* [Work task]: The lines to retype run from the one containing "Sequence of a" through the end of the listing below. Reproduce them exactly, leaving out pictures.

* [Supplied material]:
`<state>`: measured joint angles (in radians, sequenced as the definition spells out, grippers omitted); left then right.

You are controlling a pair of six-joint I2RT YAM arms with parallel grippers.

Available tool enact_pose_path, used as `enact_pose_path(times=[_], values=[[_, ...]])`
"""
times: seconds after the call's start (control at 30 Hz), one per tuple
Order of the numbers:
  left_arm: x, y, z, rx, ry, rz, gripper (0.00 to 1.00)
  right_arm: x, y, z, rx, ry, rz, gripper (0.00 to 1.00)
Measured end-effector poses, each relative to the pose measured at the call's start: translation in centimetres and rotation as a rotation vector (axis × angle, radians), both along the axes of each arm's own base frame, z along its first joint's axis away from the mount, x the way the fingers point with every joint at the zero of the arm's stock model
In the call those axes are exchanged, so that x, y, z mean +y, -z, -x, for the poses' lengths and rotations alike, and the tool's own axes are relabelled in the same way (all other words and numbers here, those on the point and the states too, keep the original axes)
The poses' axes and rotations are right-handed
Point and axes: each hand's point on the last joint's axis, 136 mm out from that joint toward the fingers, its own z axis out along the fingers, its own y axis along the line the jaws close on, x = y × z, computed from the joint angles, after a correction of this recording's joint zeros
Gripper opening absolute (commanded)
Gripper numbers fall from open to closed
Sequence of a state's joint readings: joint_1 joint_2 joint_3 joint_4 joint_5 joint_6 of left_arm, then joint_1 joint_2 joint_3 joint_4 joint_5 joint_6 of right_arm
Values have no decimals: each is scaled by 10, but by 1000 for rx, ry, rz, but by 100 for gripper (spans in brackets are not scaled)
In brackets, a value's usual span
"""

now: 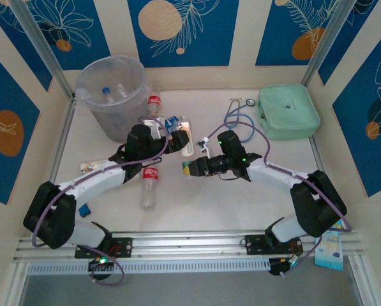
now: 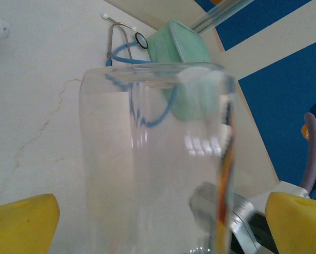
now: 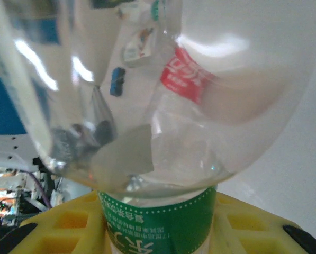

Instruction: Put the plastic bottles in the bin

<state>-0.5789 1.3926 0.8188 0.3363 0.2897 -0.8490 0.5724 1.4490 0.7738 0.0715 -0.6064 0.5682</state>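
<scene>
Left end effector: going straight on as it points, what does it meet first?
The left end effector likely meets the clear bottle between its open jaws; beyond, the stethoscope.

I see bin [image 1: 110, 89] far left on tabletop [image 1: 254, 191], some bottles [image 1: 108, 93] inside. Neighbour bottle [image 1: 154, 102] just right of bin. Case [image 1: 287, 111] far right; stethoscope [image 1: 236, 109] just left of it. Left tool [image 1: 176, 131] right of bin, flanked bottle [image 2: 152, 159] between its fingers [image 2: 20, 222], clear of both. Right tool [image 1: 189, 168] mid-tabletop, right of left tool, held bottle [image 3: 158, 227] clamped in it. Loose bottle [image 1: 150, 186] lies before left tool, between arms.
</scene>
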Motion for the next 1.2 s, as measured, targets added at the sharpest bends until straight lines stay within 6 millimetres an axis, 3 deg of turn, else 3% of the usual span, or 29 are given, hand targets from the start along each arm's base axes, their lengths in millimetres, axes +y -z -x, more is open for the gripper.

* [Exercise response]:
Sequence of a state's joint readings: joint_1 joint_2 joint_3 joint_4 joint_5 joint_6 of left_arm, then joint_1 joint_2 joint_3 joint_4 joint_5 joint_6 of right_arm
Values have no decimals: each is scaled by 10, but by 1000 for rx, ry, rz, but by 100 for gripper (spans in brackets are not scaled)
In brackets, a value's usual span
"""

now: 
now: 
now: 

Instruction: Put the plastic bottles in the bin

<state>-0.5789 1.3926 0.8188 0.3363 0.2897 -0.8490 0.5724 1.4490 0.7738 0.0715 -0.6064 0.5682</state>
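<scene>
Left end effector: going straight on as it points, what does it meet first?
The left end effector likely meets the clear bottle between its open jaws; beyond, the stethoscope.

I see bin [image 1: 110, 89] far left on tabletop [image 1: 254, 191], some bottles [image 1: 108, 93] inside. Neighbour bottle [image 1: 154, 102] just right of bin. Case [image 1: 287, 111] far right; stethoscope [image 1: 236, 109] just left of it. Left tool [image 1: 176, 131] right of bin, flanked bottle [image 2: 152, 159] between its fingers [image 2: 20, 222], clear of both. Right tool [image 1: 189, 168] mid-tabletop, right of left tool, held bottle [image 3: 158, 227] clamped in it. Loose bottle [image 1: 150, 186] lies before left tool, between arms.
</scene>
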Motion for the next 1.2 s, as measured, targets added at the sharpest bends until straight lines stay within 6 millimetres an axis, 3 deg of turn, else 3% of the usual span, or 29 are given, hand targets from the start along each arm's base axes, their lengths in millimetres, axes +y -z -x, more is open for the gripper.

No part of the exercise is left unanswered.